Bir maddi zararın giderilmesine yönelik açılan tam yargı davalarında, tazminat kişinin mal varlığındaki zararın oluştuğu an itibariyle karşılanması gerektiğinden, istenilecek olan tazminatın gecikerek ödenmesi nedeniyle para değerinde enflasyondan dolayı meydana gelebilecek azalmayı karşılamaya yönelik olarak faize hükmedilmelidir.
Maddi zararlar, mal varlığında meydana gelen ve para ile değerlendirilebilen bir azalmayı ifade ettiklerinden, bu azalma miktarının idare tarafından telafi edilmediği süre içinde ayrıca enflasyon nedeni ile de kayba uğrayacağı açıktır. Manevi zararlar ise, mal varlığında meydana gelen somut bir azalma olmayıp, kişinin manevi varlığında ortaya çıkan olumsuzluklar olduğundan, manevi tazminat değerinin yargılama sonucu para olarak belirlenmesi zarara uğrayanı tatmin ve de bu zararın meydana getireni cezalandırma aracı olarak kullanılmasından kaynaklanmaktadır.

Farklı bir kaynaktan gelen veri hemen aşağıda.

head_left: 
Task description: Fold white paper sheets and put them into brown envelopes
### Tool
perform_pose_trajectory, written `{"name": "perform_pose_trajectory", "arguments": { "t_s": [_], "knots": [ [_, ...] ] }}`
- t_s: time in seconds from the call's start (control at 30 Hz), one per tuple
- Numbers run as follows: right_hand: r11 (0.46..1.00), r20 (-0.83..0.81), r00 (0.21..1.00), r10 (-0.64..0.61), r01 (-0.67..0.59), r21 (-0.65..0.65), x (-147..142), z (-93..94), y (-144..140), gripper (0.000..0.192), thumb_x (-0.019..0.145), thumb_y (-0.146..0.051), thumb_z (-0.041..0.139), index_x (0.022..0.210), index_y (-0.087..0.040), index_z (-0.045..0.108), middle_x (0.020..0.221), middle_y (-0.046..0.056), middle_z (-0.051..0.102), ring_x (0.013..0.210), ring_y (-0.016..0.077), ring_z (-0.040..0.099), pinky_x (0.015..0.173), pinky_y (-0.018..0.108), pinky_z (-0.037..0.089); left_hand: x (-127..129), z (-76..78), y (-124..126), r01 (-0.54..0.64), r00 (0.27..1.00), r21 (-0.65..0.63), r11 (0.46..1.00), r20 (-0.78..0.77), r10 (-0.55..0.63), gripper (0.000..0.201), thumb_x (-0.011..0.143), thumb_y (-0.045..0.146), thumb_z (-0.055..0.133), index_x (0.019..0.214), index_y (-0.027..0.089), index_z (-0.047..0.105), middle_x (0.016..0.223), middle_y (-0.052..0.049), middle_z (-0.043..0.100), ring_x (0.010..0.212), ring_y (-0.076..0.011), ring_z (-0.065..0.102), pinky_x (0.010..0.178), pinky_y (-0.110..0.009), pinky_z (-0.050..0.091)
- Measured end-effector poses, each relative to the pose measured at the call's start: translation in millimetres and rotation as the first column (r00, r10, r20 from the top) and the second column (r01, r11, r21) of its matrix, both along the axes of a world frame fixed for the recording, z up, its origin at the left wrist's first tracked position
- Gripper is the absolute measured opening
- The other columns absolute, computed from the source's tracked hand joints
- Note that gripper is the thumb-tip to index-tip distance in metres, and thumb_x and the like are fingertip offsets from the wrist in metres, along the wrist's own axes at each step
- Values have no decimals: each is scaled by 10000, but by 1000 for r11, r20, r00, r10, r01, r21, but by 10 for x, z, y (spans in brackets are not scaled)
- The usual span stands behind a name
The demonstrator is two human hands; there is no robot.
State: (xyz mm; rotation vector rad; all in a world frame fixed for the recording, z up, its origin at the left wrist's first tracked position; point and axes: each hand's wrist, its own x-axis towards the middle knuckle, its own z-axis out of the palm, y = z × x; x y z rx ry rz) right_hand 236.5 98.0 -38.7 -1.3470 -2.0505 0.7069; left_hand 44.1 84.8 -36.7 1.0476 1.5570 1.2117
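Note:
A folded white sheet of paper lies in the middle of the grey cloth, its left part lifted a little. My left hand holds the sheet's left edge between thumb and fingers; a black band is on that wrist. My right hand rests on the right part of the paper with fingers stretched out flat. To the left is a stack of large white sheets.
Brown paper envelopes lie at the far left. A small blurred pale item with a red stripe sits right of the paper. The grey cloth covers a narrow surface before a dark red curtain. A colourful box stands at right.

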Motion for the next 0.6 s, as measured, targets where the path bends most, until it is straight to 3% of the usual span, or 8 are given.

Bu itibarla, ilk defa yargı kararıyla para olarak değerlendirilebilen bir manevi tazminatın önceden davalı idarece belirlenmesi ve de ödenmesinin mümkün olmaması nedeniyle, ödemede gecikmeden bahsedilemeyeceği gibi, manevi tazminat, esasen bütün hususlar dikkate alınarak “takdiren” belirlendiğinden manevi tazminata faiz uygulanmaması gerektiği oyuyla kararın bu kısmına katılmıyorum.